The old becomes Neue
At last the subject matter of art includes the simple intimacies of everyday life in its repertoire.
– Edmond Duranty
It took a chair to snap things into focus for me. A Marcel Breuer designed chair to be exact – the “Wassily.” I had grown up with those chairs and before I knew anything of their historical significance, they were just the chairs in our living room. The chairs were easy on the eyes, but a bit tougher on a squirmy little kid trying not to slide through the empty spaces. As I got older, I began to encounter the chairs in museums and the Design Within Reach catalog, but they still remained a welcome reminder of home.

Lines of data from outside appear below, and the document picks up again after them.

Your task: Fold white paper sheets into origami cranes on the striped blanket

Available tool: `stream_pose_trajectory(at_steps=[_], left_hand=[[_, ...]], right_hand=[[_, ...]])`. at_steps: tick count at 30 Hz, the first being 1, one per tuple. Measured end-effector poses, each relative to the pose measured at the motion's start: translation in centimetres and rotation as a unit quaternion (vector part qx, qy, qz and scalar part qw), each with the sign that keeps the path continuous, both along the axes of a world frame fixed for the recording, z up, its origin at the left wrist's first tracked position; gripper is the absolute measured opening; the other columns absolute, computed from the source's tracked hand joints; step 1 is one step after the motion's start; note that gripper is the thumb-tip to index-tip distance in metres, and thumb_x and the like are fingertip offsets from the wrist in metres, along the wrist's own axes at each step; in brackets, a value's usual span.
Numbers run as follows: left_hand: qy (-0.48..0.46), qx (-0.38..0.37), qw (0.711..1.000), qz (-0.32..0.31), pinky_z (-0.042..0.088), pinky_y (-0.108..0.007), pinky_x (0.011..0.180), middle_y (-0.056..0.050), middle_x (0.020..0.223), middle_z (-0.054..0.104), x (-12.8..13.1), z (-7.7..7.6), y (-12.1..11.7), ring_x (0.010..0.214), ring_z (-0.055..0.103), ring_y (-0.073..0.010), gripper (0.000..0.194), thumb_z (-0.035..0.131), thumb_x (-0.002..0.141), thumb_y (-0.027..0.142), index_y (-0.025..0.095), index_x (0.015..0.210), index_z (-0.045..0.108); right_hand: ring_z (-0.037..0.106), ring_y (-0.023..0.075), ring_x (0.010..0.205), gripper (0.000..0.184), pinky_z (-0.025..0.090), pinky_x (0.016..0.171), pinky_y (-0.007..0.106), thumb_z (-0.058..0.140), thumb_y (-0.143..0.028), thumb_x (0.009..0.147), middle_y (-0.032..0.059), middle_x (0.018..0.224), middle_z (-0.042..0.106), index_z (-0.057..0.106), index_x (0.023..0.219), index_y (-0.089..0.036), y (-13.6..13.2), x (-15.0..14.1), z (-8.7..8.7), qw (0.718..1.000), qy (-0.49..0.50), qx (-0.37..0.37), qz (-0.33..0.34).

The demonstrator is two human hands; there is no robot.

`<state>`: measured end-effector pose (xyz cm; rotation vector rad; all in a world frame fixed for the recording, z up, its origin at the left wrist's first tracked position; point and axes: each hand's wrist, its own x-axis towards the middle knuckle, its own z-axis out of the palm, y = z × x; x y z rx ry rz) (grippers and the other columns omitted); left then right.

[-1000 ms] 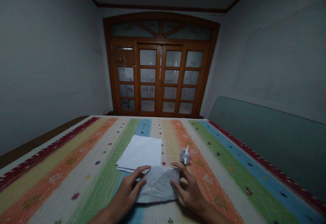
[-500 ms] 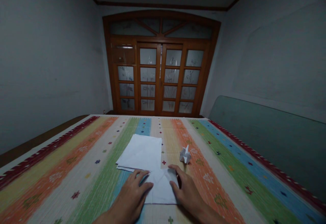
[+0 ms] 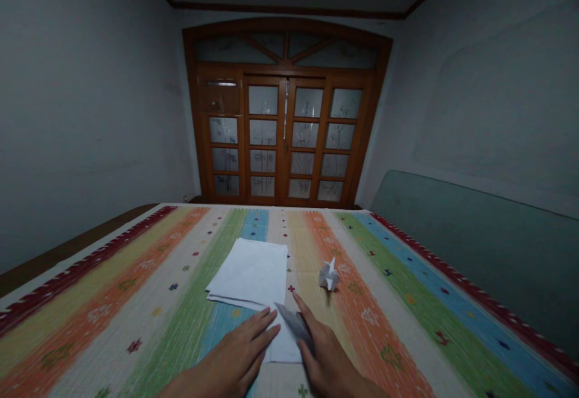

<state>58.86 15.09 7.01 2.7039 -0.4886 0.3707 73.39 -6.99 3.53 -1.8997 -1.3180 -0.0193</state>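
Left hand point(image 3: 239, 350) flat, right hand point(image 3: 328, 359) at a raised paper flap point(image 3: 294, 325)

The left hand lies open on the folded white paper point(image 3: 284, 350), just beside the flap. The right hand's fingers touch the flap; whether they pinch it, I cannot tell. Beyond the fingers, a stack of white paper point(image 3: 248, 271) lies ahead left and an origami figure point(image 3: 329, 276) ahead right, on a striped woven cover point(image 3: 79, 259).

Ahead of me stands a brown wooden double door point(image 3: 284, 138) with frosted glass panes under an arched fanlight. A rainbow-striped woven cover point(image 3: 113, 307) spreads below, and a dull green padded panel point(image 3: 465, 247) runs along my right.
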Motion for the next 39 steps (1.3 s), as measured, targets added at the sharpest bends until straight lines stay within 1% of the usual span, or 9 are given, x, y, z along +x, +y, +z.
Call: stream_pose_trajectory(at_steps=[3, 5, 8, 10, 14, 22, 30, 35, 39], left_hand=[[-0.001, -0.020, 1.000, 0.022, 0.043, -0.044, 0.118, -0.007, 0.165, 0.038, -0.1, -0.5, 0.3, 0.146, 0.044, -0.0265, 0.068, 0.052, 0.098, 0.011, 0.032, 0.159, 0.029], [0.003, -0.033, 0.999, 0.034, 0.045, -0.043, 0.117, -0.011, 0.165, 0.037, -0.2, -0.8, 0.4, 0.145, 0.045, -0.0270, 0.075, 0.055, 0.098, 0.014, 0.030, 0.162, 0.019], [0.006, -0.050, 0.998, 0.042, 0.045, -0.044, 0.117, -0.012, 0.165, 0.035, -0.2, -0.9, 0.6, 0.145, 0.045, -0.0276, 0.089, 0.058, 0.096, 0.013, 0.029, 0.164, 0.004], [0.011, -0.044, 0.998, 0.035, 0.044, -0.045, 0.118, -0.010, 0.166, 0.035, -0.1, -0.6, 0.5, 0.146, 0.045, -0.0272, 0.088, 0.058, 0.097, 0.014, 0.032, 0.164, 0.004], [0.023, 0.002, 1.000, 0.005, 0.039, -0.047, 0.120, -0.005, 0.167, 0.030, -0.1, 0.1, 0.3, 0.149, 0.039, -0.0283, 0.078, 0.057, 0.100, 0.017, 0.034, 0.163, 0.015], [0.090, 0.018, 0.996, 0.003, 0.031, -0.051, 0.123, -0.004, 0.169, 0.020, 0.1, 0.5, 0.4, 0.153, 0.028, -0.0302, 0.074, 0.055, 0.102, 0.025, 0.035, 0.163, 0.014], [0.095, 0.015, 0.995, 0.007, 0.031, -0.054, 0.122, -0.005, 0.168, 0.023, 0.0, 0.8, 0.4, 0.153, 0.030, -0.0304, 0.072, 0.055, 0.103, 0.025, 0.035, 0.163, 0.015], [0.065, -0.010, 0.998, 0.021, 0.039, -0.051, 0.118, -0.006, 0.164, 0.035, 0.4, 0.5, 0.4, 0.149, 0.039, -0.0302, 0.063, 0.059, 0.101, 0.022, 0.035, 0.158, 0.035], [0.035, 0.009, 0.999, 0.012, 0.047, -0.047, 0.113, -0.006, 0.155, 0.053, 0.5, 1.6, -0.1, 0.141, 0.051, -0.0294, 0.058, 0.059, 0.098, 0.016, 0.036, 0.151, 0.047]], right_hand=[[0.053, 0.0284, 0.140, 0.079, 0.047, 0.114, 0.046, 0.050, -0.003, 0.084, 0.0180, 0.154, 0.052, 0.030, 0.160, -0.018, -0.5, 0.0, -0.4, 0.997, -0.043, -0.026, 0.052], [0.056, 0.0290, 0.138, 0.071, 0.047, 0.114, 0.046, 0.051, -0.004, 0.085, 0.0186, 0.150, 0.056, 0.041, 0.155, -0.017, -0.8, -0.1, -0.4, 0.994, -0.070, -0.049, 0.072], [0.059, 0.0299, 0.134, 0.062, 0.050, 0.112, 0.045, 0.055, -0.007, 0.086, 0.0180, 0.148, 0.059, 0.052, 0.148, -0.017, -0.8, -0.5, 0.7, 0.988, -0.095, -0.089, 0.078], [0.058, 0.0304, 0.135, 0.055, 0.049, 0.113, 0.044, 0.057, -0.009, 0.088, 0.0175, 0.148, 0.059, 0.058, 0.142, -0.017, -0.6, -0.9, 1.7, 0.983, -0.111, -0.115, 0.085], [0.055, 0.0340, 0.137, 0.054, 0.047, 0.115, 0.046, 0.064, -0.012, 0.087, 0.0193, 0.149, 0.057, 0.059, 0.141, -0.014, -0.3, -1.2, 2.7, 0.974, -0.142, -0.144, 0.100], [0.043, 0.0333, 0.146, 0.057, 0.039, 0.120, 0.049, 0.060, -0.020, 0.096, 0.0146, 0.160, 0.042, 0.048, 0.152, -0.020, -0.9, -0.1, 2.6, 0.961, -0.139, -0.200, 0.131], [0.045, 0.0265, 0.146, 0.057, 0.040, 0.120, 0.043, 0.058, -0.017, 0.098, 0.0092, 0.159, 0.046, 0.046, 0.153, -0.027, -1.5, -0.1, 2.8, 0.977, -0.098, -0.134, 0.133], [0.050, 0.0284, 0.142, 0.056, 0.045, 0.117, 0.045, 0.061, -0.018, 0.095, 0.0112, 0.156, 0.051, 0.051, 0.150, -0.026, -1.9, -0.6, 3.4, 0.985, -0.069, -0.122, 0.105], [0.059, 0.0285, 0.134, 0.054, 0.050, 0.113, 0.044, 0.063, -0.013, 0.092, 0.0121, 0.147, 0.060, 0.057, 0.145, -0.027, -1.6, -0.9, 4.0, 0.989, -0.066, -0.079, 0.102]])
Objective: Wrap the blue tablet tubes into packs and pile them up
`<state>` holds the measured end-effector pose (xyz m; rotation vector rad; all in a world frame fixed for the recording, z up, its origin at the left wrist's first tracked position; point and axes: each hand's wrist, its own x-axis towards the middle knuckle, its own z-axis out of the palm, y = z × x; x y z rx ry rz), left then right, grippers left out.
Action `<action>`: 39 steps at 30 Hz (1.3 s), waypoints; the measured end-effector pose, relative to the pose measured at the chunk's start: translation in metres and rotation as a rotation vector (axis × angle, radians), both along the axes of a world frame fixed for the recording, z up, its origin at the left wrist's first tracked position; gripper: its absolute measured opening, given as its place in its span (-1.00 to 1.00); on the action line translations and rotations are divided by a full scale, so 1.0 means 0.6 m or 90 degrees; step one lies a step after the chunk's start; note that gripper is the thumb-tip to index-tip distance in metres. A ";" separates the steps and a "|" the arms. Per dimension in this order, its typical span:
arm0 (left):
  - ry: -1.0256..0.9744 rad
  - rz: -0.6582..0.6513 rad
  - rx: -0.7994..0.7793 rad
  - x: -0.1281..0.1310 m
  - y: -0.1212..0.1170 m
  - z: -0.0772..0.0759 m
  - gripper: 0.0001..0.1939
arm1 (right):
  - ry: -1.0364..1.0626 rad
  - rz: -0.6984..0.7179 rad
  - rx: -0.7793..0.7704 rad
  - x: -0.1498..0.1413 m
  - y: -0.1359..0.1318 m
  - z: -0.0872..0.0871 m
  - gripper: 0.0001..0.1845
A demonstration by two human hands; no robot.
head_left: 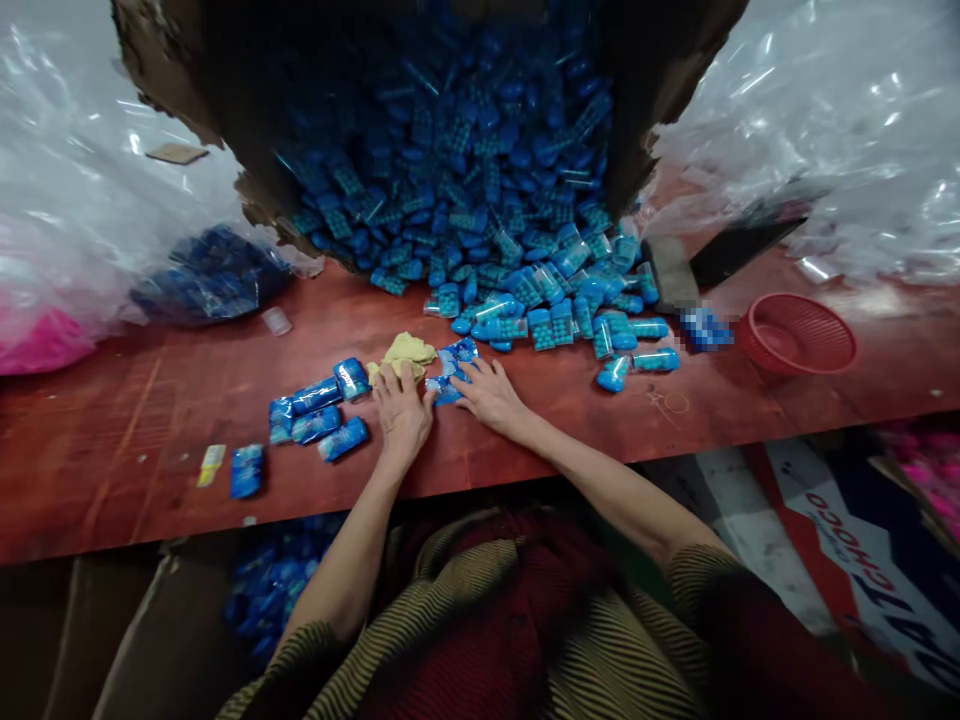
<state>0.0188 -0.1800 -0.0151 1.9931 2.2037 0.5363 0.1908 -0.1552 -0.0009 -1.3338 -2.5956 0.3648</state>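
My left hand (403, 412) lies on the table with its fingers stretched out, the tips at the edge of a crumpled yellow cloth (409, 349). Flat printed blue sleeves (456, 356) lie between my hands. My right hand (491, 397) rests beside them, fingers apart, with its fingertips touching the sleeves. Left of my left hand sits a small group of blue-wrapped packs (316, 424), and one more blue pack (247, 471) is apart from them. Beyond my hands, small clear containers with blue caps and blue balls (551, 325) spill across the table.
A torn cardboard box (667, 60) tipped toward me holds the heap of containers. A red basket (801, 335) stands at right. Clear plastic bags (840, 130) crowd both sides. A yellow-and-white slip (211, 465) lies on the red table (112, 480). Below its edge are more blue packs (274, 585).
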 end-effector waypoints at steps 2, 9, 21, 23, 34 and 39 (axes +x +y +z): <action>-0.014 -0.002 0.004 0.001 0.015 -0.006 -0.36 | 0.000 -0.019 0.022 0.003 -0.015 -0.016 -0.68; -0.253 0.030 0.123 -0.005 -0.025 0.017 -0.39 | 0.049 -0.061 0.033 0.013 -0.022 -0.014 -0.68; -1.120 0.143 -0.168 0.093 -0.057 0.067 -0.65 | 0.448 -0.208 -0.080 0.018 -0.095 0.036 -0.68; -1.123 0.141 -0.179 0.096 -0.058 0.067 -0.68 | 0.589 -0.259 -0.200 0.018 -0.088 0.031 -0.62; -1.063 0.165 -0.055 0.121 -0.056 0.049 -0.74 | 0.767 -0.350 -0.442 0.001 -0.086 -0.005 -0.77; -1.051 0.217 -0.017 0.132 -0.048 0.042 -0.76 | 0.712 -0.371 -0.328 -0.010 -0.092 0.004 -0.76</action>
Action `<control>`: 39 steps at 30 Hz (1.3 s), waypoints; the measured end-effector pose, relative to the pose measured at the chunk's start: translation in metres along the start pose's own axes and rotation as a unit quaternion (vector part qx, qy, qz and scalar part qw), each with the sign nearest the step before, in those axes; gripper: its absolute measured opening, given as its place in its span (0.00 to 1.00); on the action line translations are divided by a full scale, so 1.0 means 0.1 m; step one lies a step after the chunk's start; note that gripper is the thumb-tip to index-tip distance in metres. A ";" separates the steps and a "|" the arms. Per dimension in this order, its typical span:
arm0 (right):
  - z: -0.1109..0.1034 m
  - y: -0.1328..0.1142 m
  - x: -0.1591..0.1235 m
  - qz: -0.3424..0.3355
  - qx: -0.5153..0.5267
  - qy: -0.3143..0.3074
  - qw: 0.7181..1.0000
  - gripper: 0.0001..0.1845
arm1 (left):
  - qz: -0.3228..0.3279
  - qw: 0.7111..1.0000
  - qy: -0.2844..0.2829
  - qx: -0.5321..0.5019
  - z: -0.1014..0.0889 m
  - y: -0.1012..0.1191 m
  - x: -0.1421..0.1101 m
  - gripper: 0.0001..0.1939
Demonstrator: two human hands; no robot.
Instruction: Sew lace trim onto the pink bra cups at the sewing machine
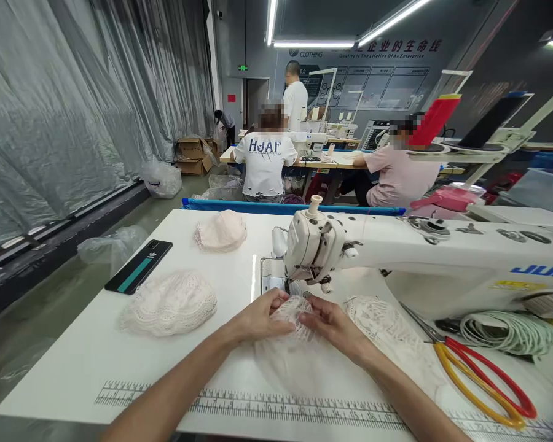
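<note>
Both of my hands hold a sheer white piece of lace fabric (295,316) just in front of the needle area of a white sewing machine (313,239). My left hand (262,316) pinches its left side between thumb and fingers. On the other side, my right hand (329,319) grips the lace with curled fingers. A thin, see-through part of the cloth hangs toward me over the table. Beside my right hand lies another lace piece (382,319). Left of the machine rest a white lace cap-like piece (170,304) and a pale pink one (222,231).
Scissors (479,374) with red and yellow handles and a coil of pale green cord (507,331) lie at right. A phone (139,267) sits by the table's left edge. A ruler strip (295,405) runs along the front. Several people work beyond the table.
</note>
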State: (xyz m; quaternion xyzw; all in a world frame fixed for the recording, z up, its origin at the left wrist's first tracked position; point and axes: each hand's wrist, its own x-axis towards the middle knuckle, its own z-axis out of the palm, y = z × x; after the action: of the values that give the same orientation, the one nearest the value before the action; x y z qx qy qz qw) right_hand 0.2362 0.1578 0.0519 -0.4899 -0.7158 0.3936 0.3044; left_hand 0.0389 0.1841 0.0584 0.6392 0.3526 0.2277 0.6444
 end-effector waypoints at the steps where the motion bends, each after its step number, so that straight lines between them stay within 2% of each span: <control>1: 0.00 -0.03 -0.03 0.013 0.022 0.001 1.000 0.18 | 0.000 1.000 -0.007 -0.017 0.00 0.01 -0.01 0.24; 2: -0.01 -0.06 -0.06 0.024 0.042 0.002 0.999 0.19 | 0.002 1.000 -0.009 -0.028 0.01 0.01 -0.01 0.25; 4: -0.03 -0.12 -0.12 0.037 0.061 0.010 0.997 0.20 | 0.004 0.999 -0.009 -0.037 0.01 0.03 -0.02 0.21; 7: -0.06 -0.21 -0.19 0.021 0.038 0.029 0.999 0.19 | 0.017 0.999 -0.021 -0.033 0.03 0.06 -0.04 0.14; 12: -0.09 -0.35 -0.27 -0.001 -0.003 0.038 0.999 0.17 | 0.096 0.993 -0.062 0.000 0.04 0.06 -0.06 0.13; 15: -0.11 -0.40 -0.29 0.007 -0.028 0.045 0.999 0.18 | 0.096 0.993 -0.068 0.014 0.04 0.07 -0.08 0.11; 19: -0.14 -0.44 -0.31 0.013 -0.031 0.040 0.999 0.19 | 0.112 0.991 -0.056 0.034 0.03 0.12 -0.11 0.20; 25: -0.13 -0.48 -0.33 0.034 -0.013 0.030 0.999 0.20 | 0.093 0.992 -0.081 0.023 0.02 0.13 -0.13 0.21; 28: -0.11 -0.50 -0.33 0.035 -0.015 0.017 0.999 0.20 | 0.105 0.993 -0.054 0.029 0.05 0.14 -0.14 0.14; 32: -0.10 -0.51 -0.31 0.035 -0.018 -0.011 0.999 0.20 | 0.109 0.993 -0.021 0.051 0.06 0.17 -0.16 0.17; 35: -0.10 -0.51 -0.33 0.036 -0.021 -0.034 0.999 0.20 | 0.092 0.994 -0.046 0.032 0.05 0.19 -0.17 0.21; 39: -0.11 -0.54 -0.39 0.055 -0.011 -0.048 0.997 0.22 | 0.022 0.990 -0.123 -0.057 0.02 0.18 -0.19 0.24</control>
State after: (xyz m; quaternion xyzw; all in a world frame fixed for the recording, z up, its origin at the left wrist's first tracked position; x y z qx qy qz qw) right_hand 0.2333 0.1127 0.1018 -0.5125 -0.7056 0.4252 0.2423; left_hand 0.0305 0.1703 0.0792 0.6323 0.2427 0.1809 0.7131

My friend Edward was in town this weekend to help me celebrate my birthday. If you were telling our story in the 1980s, the last frame would probably include a choreographed dance number coupled with a declaration of love at a high school prom or Edward hoisting a boom box outside of my bedroom window. But, our story is unfolding in a post-80s world where we are reliving the 80s by playing table tennis while wearing Bjorn Borg-inspired sweatbands and dancing at clubs where Madonna, New Order, and Michael Jackson are being recycled for the discovery of a generation born in the 90s. They don’t make the types of movies I grew up on and even if they did, they probably wouldn’t make the story of me and Edward. Our platonic love plot isn’t easily narrated, especially with our aesthetic affinities veering in the same direction when it comes to oxford shirts, sneakers that are hipper than our oxford shirts usually allow, and women.
But even with these narrative complications, Edward remains my knight in shining armor. He can be counted on to ply me with the poems of Auden and Rilke, to take me out dancing when the mood strikes, and to move me through the disappointments that crop up every now and then. This weekend’s disappointment was minor in the scheme of things. Due to a family emergency, Morgan had backed out of our plans to see the Impressionism, Fashion, and Modernity preview at the Metropolitan Museum of Art.
Edward, a fan of German Expressionism, and ever attuned to my tendency to ratchet up even the smallest of slights – unintentional as they may be, suggested that we make a substitution and visit Neue Galerie instead.
With that invitation in hand, I felt less fragile about Morgan’s absence (defensible as it was) and decided to visit the Met before meeting Edward at the Neue. I was less fragile, but still distracted by the absence of Morgan’s fashion-oriented eye and acerbic wit. In the past few months, though her absence had grown more familiar than her presence, I still wasn’t wearing it all that well. Leaving the Met and joining Edward at Neue, I found myself in front of a Wassily chair and next to Edward. Edward had been there before I knew the presence of Morgan and he will be there for the moment when I finally figure out how to fit comfortably into the spaces caused by her absence. Edward is home and it took a chair to remind me how lucky I am to have him.